• What the task asks
Copy each line in the data below that contains the word "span".

——————————

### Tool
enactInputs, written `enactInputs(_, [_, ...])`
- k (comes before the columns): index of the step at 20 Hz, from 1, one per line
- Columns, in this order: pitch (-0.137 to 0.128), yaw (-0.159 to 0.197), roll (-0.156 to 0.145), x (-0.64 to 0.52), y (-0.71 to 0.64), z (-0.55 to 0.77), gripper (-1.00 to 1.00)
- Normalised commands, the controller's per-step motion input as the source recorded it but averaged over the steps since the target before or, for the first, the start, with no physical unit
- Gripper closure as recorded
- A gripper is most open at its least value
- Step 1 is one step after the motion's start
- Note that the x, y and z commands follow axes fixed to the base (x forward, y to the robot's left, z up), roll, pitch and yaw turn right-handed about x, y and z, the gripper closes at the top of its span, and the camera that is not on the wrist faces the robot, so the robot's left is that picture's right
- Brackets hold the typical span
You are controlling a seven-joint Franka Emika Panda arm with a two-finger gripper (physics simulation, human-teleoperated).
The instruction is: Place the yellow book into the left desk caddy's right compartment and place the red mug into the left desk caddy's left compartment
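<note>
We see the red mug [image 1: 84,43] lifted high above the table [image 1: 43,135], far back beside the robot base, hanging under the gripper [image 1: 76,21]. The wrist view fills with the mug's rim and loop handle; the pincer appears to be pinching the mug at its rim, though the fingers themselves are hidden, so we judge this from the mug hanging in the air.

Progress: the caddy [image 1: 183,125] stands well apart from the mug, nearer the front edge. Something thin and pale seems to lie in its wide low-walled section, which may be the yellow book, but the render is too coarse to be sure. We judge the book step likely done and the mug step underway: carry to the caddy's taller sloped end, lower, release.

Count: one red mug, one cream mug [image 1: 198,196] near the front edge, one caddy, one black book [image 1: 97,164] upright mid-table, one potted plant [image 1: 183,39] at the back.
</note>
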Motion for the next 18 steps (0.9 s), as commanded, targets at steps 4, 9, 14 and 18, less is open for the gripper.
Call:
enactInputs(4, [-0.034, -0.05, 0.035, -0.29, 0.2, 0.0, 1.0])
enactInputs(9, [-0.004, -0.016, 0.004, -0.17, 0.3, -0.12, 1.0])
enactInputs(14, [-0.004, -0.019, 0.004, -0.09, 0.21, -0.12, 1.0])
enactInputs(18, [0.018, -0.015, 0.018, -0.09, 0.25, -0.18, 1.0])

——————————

• Solution for this task
- Note that the x, y and z commands follow axes fixed to the base (x forward, y to the robot's left, z up), roll, pitch and yaw turn right-handed about x, y and z, the gripper closes at the top of its span, and the camera that is not on the wrist faces the robot, so the robot's left is that picture's right
- Brackets hold the typical span

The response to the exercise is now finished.